The problem:
All of the data is to be printed exactly, though the images must be left off.

### Provided data ###

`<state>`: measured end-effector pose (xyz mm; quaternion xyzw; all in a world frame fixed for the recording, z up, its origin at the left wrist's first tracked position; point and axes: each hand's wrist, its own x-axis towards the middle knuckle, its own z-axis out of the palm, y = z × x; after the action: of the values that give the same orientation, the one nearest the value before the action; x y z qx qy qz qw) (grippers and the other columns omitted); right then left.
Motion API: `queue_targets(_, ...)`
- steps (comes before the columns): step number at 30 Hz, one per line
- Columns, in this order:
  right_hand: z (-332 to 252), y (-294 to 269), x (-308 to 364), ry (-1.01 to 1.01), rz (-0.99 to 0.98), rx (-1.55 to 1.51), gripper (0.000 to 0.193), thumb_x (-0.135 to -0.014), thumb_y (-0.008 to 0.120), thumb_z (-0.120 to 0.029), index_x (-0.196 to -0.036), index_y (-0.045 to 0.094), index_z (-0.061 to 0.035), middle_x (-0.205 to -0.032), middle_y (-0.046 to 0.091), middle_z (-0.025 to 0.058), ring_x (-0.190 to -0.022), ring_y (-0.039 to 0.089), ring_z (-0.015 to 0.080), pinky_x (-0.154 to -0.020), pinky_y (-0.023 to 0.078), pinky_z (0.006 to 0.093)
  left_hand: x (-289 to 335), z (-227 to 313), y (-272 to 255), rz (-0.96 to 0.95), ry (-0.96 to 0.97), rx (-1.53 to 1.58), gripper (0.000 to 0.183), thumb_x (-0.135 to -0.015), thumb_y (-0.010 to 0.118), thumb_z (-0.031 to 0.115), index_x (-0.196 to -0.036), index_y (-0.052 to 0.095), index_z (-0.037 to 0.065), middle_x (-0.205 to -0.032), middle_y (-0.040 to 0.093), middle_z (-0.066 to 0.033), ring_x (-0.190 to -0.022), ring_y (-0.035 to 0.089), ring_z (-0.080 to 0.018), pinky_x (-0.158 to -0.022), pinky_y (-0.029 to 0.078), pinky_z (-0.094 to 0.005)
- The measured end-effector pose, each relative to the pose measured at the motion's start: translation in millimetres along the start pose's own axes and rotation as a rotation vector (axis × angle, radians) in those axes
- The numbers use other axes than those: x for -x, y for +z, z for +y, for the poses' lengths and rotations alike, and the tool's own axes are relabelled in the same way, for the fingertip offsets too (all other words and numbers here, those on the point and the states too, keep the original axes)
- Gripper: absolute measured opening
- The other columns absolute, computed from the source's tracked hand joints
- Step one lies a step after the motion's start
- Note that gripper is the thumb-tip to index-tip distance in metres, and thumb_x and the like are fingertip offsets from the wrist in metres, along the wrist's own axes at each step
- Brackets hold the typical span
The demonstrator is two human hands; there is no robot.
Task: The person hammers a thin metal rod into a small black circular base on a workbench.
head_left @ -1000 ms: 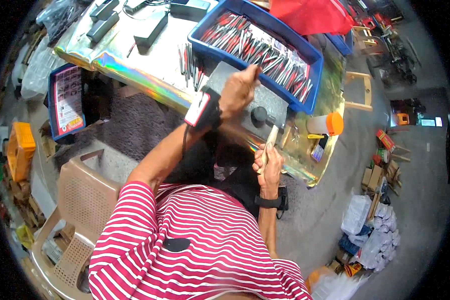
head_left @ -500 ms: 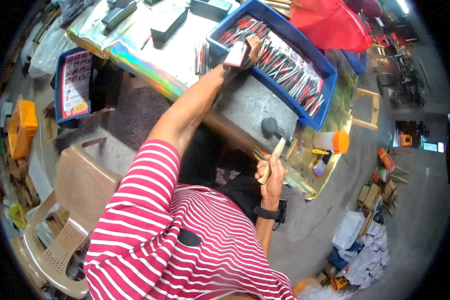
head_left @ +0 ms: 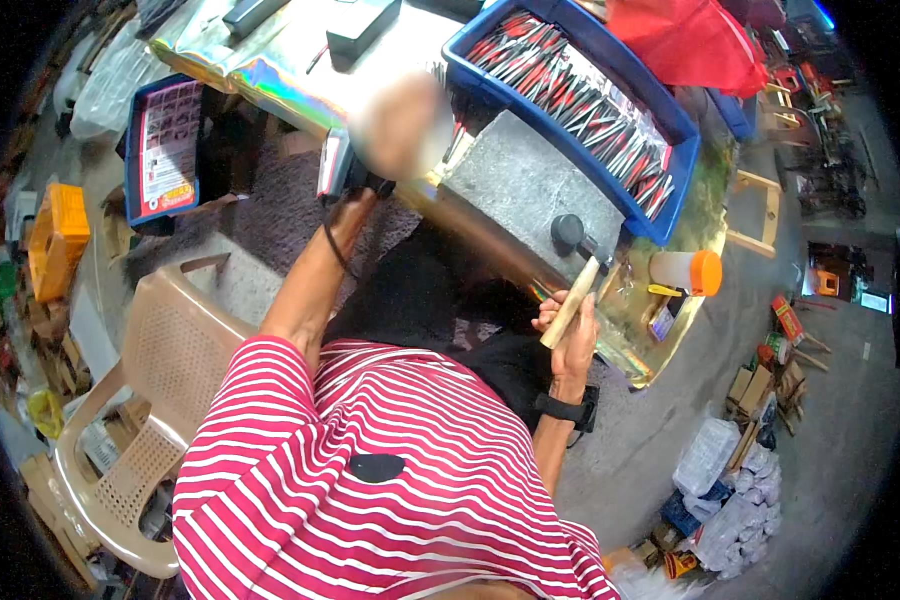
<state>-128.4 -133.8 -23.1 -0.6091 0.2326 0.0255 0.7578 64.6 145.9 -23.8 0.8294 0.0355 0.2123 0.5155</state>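
The right hand (head_left: 573, 335) has its fingers wrapped round the pale wooden handle of a hammer (head_left: 576, 298), whose dark head is just beyond that hand, over the near right part of a grey slab (head_left: 525, 178). To the right of the same hand, an orange-lidded jar (head_left: 682, 271) lies on the counter (head_left: 667, 345). Farther off and leftward, the left hand (head_left: 402, 128) is blurred; its opening and any hold cannot be told. Slim red-and-dark pieces (head_left: 570, 105) fill a blue bin (head_left: 615, 190) beyond both hands.
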Motion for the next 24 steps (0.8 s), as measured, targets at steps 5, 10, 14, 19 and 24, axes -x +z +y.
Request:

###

Result of this task:
`<state>`: measured end-effector pose (xyz mm; quaternion xyzw; all in a world frame fixed for the recording, z up, its origin at the left wrist's first tracked position; point and axes: each hand's wrist, its own x-axis towards the middle knuckle, its own z-axis out of the palm, y = z × x; after the action: of the values that give the same orientation, the one nearest the value before the action; x y z qx qy qz qw) (grippers and the other columns omitted); right then left.
Motion API: `queue_targets(_, ...)`
- steps (comes before the columns): step number at 30 Hz, one per line
- Columns, in this order:
  right_hand: z (-332 to 252), y (-294 to 269), x (-308 to 364), ry (-1.01 to 1.01), rz (-0.99 to 0.98), rx (-1.55 to 1.51), gripper (0.000 to 0.193), thumb_x (-0.135 to -0.014), thumb_y (-0.008 to 0.120), thumb_z (-0.120 to 0.029), index_x (-0.196 to -0.036), index_y (-0.045 to 0.094), index_z (-0.061 to 0.035), middle_x (-0.205 to -0.032), middle_y (-0.046 to 0.091), middle_z (-0.025 to 0.058), ring_x (-0.190 to -0.022), ring_y (-0.039 to 0.089), ring_z (-0.015 to 0.080), pinky_x (-0.154 to -0.020), pinky_y (-0.023 to 0.078), pinky_z (0.006 to 0.093)
  left_hand: x (-289 to 335), z (-227 to 313), y (-272 to 255), rz (-0.96 to 0.95), ry (-0.96 to 0.97), rx (-1.53 to 1.58), gripper (0.000 to 0.183), thumb_x (-0.135 to -0.015), thumb_y (-0.010 to 0.118), thumb_z (-0.031 to 0.115), index_x (-0.196 to -0.036), index_y (-0.052 to 0.095), index_z (-0.037 to 0.065), middle_x (-0.205 to -0.032), middle_y (-0.040 to 0.093), middle_z (-0.066 to 0.033), ring_x (-0.190 to -0.022), ring_y (-0.035 to 0.089), ring_z (-0.080 to 0.018), pinky_x (-0.158 to -0.022), pinky_y (-0.029 to 0.078), pinky_z (-0.094 to 0.005)
- The measured end-effector pose, each relative to the pose measured at the motion's start: translation in millimetres along the start pose's own axes and rotation as a rotation vector (axis × angle, radians) in those axes
- The numbers use other axes than those: x for -x, y for +z, z for +y, for the poses' lengths and rotations alike, and the tool's own axes are relabelled in the same way, for the fingertip offsets too (all other words and numbers here, those on the point and the states too, keep the original axes)
- Gripper: absolute measured opening
- The other columns absolute, computed from the source's tracked hand joints
- Step one lies a step after the motion's start
- Note that gripper is the thumb-tip to index-tip distance in metres, and thumb_x and the like are fingertip offsets from the wrist in metres, along the wrist's own axes at each step
- Brackets hold the typical span
The demonstrator is two human hands; there is no robot.
Task: The person hammers a thin metal rod into a small black circular base on a workbench.
head_left @ -1000 ms: 
head_left @ -500 ms: 
head_left @ +0 ms: 
<state>-128.4 -133.8 -23.1 -0.6091 0.2326 0.0255 0.7578 64.6 145.9 -23.8 0.8294 0.0355 0.2123 0.5155</state>
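The right hand (head_left: 573, 335) has its fingers wrapped round the pale wooden handle of a hammer (head_left: 576, 298), whose dark head is just beyond that hand, over the near right part of a grey slab (head_left: 525, 178). To the right of the same hand, an orange-lidded jar (head_left: 682, 271) lies on the counter (head_left: 667, 345). Farther off and leftward, the left hand (head_left: 402, 128) is blurred; its opening and any hold cannot be told. Slim red-and-dark pieces (head_left: 570, 105) fill a blue bin (head_left: 615, 190) beyond both hands.
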Motion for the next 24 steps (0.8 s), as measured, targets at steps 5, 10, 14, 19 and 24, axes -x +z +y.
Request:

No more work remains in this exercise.